*ACTIVITY*.
Only the text of the entries below should be returned, exactly as given, without pictures.

*Stored items*.
╭──
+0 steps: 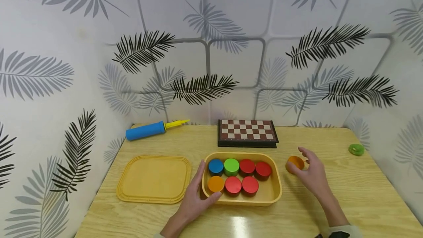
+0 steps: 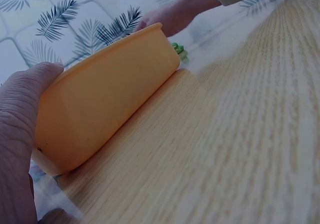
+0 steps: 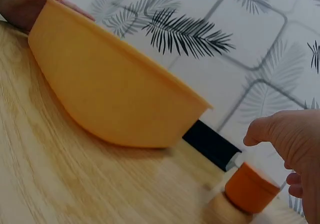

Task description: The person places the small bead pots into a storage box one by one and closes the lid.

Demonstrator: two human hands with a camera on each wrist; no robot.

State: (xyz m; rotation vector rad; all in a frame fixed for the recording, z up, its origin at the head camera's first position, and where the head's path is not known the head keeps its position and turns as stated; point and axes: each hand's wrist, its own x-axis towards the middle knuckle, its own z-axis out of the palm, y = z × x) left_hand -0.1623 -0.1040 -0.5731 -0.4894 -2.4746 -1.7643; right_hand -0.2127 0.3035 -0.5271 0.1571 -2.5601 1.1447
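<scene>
My left hand [image 1: 195, 195] grips the left end of a yellow plastic box [image 1: 275, 194], thumb over the near rim and fingers along the side. Inside stand several round, flat-topped tubs: a blue tub [image 1: 216, 167], a green tub [image 1: 231, 167], an orange tub [image 1: 216, 184] and several red ones, including a red tub [image 1: 250, 185]. To the right of the box, my right hand [image 1: 312, 173] is spread around a small orange round tub [image 3: 251, 188]. Its thumb overlaps this tub in the head view, while the right wrist view shows thumb and fingers standing off from it.
A flat yellow lid [image 1: 153, 179] lies left of the box. Behind are a blue hand pump [image 1: 145, 131] with a yellow nozzle and a folded chessboard [image 1: 247, 131]. A small green coiled thing [image 1: 357, 149] lies far right, near the table's edge. Patterned wall covering rises behind the table.
</scene>
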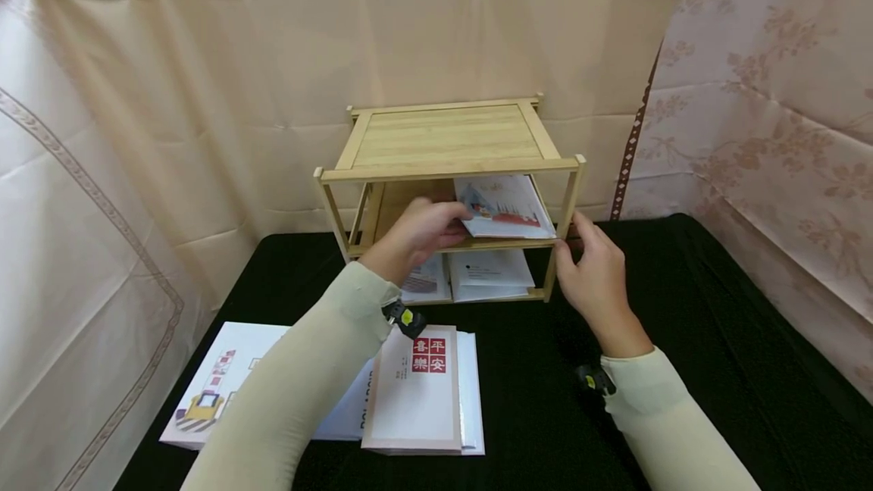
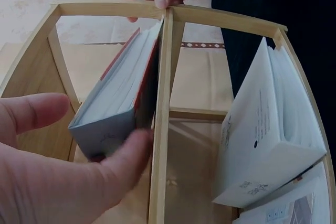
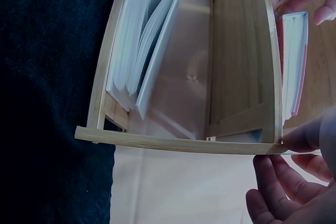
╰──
*SOLUTION TO THIS PROBLEM*.
+0 steps: 
+0 steps: 
+0 steps: 

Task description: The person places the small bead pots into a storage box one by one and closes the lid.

Demonstrator: two human hands with a camera on each wrist; no robot.

State: (xyz m; rotation vector rad; all in a frame fixed for the recording, z up, its origin at the head camera's first position, and where the head's path is not known the head keeps its position and turns as stated; point and axes: each hand's wrist, its own x-axis towards the middle knuckle, its own z-axis out of the palm, y = z × x) left_hand -0.1623 -0.1040 -0.5731 -0.4894 -2.4746 -1.7643; right_hand -0.2127 0.3035 -0.5271 0.1571 -2.5601 1.1447
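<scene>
My left hand [image 1: 195, 195] grips the left end of a yellow plastic box [image 1: 275, 194], thumb over the near rim and fingers along the side. Inside stand several round, flat-topped tubs: a blue tub [image 1: 216, 167], a green tub [image 1: 231, 167], an orange tub [image 1: 216, 184] and several red ones, including a red tub [image 1: 250, 185]. To the right of the box, my right hand [image 1: 312, 173] is spread around a small orange round tub [image 3: 251, 188]. Its thumb overlaps this tub in the head view, while the right wrist view shows thumb and fingers standing off from it.
A flat yellow lid [image 1: 153, 179] lies left of the box. Behind are a blue hand pump [image 1: 145, 131] with a yellow nozzle and a folded chessboard [image 1: 247, 131]. A small green coiled thing [image 1: 357, 149] lies far right, near the table's edge. Patterned wall covering rises behind the table.
</scene>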

The exercise has been fully completed.